## What is needed:
Could you say how many lines below contain the word "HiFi"? Give the number with no other text.

## The input:
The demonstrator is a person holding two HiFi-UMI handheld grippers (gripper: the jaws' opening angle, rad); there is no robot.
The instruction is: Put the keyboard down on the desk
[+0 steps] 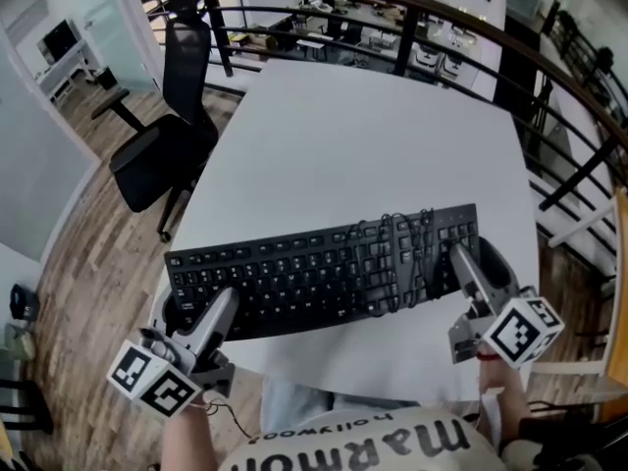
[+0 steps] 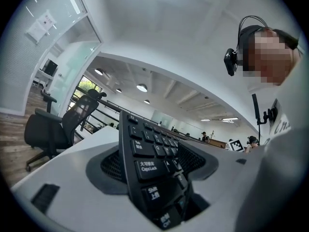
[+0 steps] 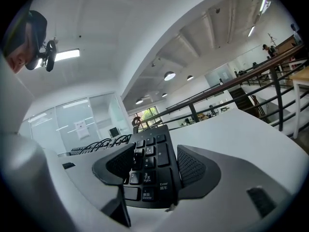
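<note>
The black keyboard [image 1: 324, 268] stretches across the lower middle of the head view, along the near edge of the white bench [image 1: 373, 145], its right end a little higher in the frame than its left. Its dark cable [image 1: 397, 253] lies wound in loops over the keys right of centre. A dark band of shadow runs under its front edge, but whether it rests on the bench or hangs just above it I cannot tell.

The left claw [image 1: 221, 307] has the keyboard's left end. In the left gripper view the keyboard stands on edge between the two ribbed pads [image 2: 108, 166], Caps Lock and Shift keys facing right, and both pads close against it. The right claw [image 1: 461, 258] grips the right end. In the right gripper view the number-pad keys sit between its pads [image 3: 193, 166], one pad over the key face, the other at the back.

Each claw carries a cube with square markers, at lower left [image 1: 152, 376] and lower right [image 1: 525, 327] of the head view. The person's printed shirt [image 1: 373, 444] fills the bottom edge between them.

A black office chair [image 1: 162, 145] stands on the wooden floor [image 1: 88, 253] at the bench's left. A dark curved railing [image 1: 412, 8] runs along the top and down the right side.
</note>
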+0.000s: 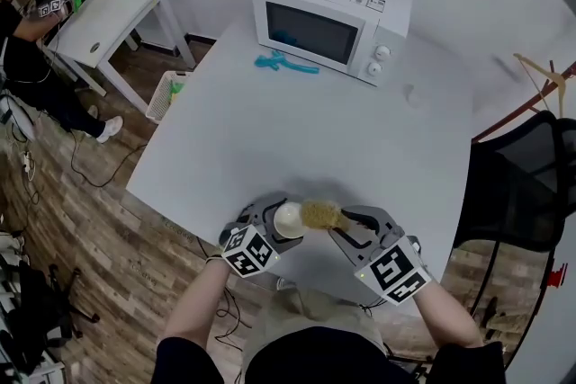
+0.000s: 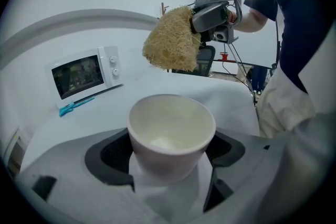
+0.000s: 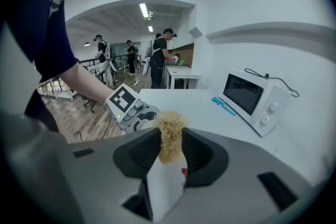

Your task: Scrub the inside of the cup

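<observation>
A white cup [image 2: 171, 134] sits clamped between the jaws of my left gripper [image 2: 170, 157], its empty mouth turned toward the right gripper. In the head view the cup [image 1: 289, 219] is held just above the table's near edge. My right gripper [image 3: 169, 152] is shut on a tan fibrous scrubber [image 3: 169, 135]. The scrubber [image 1: 320, 215] hangs right beside the cup's rim, outside the cup. From the left gripper view the scrubber [image 2: 172, 40] floats above and beyond the cup, apart from it.
A white microwave [image 1: 331, 17] stands at the far side of the white table [image 1: 270, 130], with a blue tool [image 1: 283, 63] lying in front of it. A black chair [image 1: 526, 184] is at the right. People work at a second table [image 1: 103, 18] at far left.
</observation>
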Motion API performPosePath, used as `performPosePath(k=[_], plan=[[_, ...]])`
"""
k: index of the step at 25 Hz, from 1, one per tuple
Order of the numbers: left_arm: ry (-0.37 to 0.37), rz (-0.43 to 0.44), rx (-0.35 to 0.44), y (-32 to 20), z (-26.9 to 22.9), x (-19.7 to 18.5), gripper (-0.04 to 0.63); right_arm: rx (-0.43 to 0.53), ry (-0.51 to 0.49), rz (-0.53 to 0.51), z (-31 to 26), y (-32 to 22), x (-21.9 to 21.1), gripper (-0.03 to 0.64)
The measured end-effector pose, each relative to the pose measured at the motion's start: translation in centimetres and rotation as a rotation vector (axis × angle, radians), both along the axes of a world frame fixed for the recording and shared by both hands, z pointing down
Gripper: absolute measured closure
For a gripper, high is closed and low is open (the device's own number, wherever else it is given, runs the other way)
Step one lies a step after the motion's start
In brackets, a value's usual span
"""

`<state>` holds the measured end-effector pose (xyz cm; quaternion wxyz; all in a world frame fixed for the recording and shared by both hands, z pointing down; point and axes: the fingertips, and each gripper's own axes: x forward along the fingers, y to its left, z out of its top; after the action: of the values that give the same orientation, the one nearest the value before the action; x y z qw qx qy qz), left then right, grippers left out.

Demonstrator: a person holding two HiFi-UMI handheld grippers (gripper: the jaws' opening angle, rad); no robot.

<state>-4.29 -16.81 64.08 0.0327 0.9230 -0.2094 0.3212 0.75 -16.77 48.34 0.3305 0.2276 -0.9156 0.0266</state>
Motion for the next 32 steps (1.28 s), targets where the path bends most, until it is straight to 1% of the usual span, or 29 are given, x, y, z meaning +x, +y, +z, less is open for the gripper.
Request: performPosePath(k=[2,6,11,14,17,20,21,23,26,28,30,32], plan=[[-0.025,0.006,0.016,0.6,-0.1,0.2,0.16,0.082,0.088,-0.075,0.1,0.7,-0.6,0.485],[-0.059,0.023,0.035,1.6,-0.3,0.6,0.16,0.272,0.26,-0.264,1.3,2.6,-2.1,0.485],[-0.088,0.049,0.032,2.3,-0.3,0.6,0.16,0.41,0.369,-0.535,3.1,5.0,-3.7,0.485],[-0.123,0.076,0.031,2.6,0.0,0.4,0.16,0.526,0.476,-0.694,4.3,5.3,-4.0,0.485],[-0.144,0.082,0.014,2.8,0.4,0.0,0.16,0.618,0.527,-0.832,4.9,5.8,-4.7,0.485],[-0.141,0.071,-0.004,2.3,0.4,-0.3,0.16,0.674,0.55,-0.937,5.2,6.0,-5.2,0.486],[-0.14,0.07,-0.008,2.2,0.4,-0.3,0.16,0.679,0.558,-0.963,5.2,6.0,-5.3,0.486],[-0.143,0.072,-0.014,2.0,0.4,-0.5,0.16,0.689,0.571,-1.006,5.4,5.7,-5.4,0.486],[-0.157,0.08,-0.016,1.6,0.4,-0.7,0.16,0.746,0.573,-1.046,5.8,4.8,-6.0,0.486],[-0.166,0.09,-0.015,1.5,0.4,-0.8,0.16,0.737,0.568,-1.065,5.6,4.8,-6.2,0.486],[-0.168,0.095,-0.016,1.4,0.4,-0.9,0.16,0.694,0.559,-1.076,5.1,5.3,-6.5,0.486],[-0.163,0.09,-0.02,1.3,0.4,-1.0,0.16,0.695,0.544,-1.077,4.6,5.5,-6.7,0.486]])
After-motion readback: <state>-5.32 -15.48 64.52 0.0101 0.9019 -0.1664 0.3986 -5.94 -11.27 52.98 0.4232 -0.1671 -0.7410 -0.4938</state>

## Answer to the problem:
2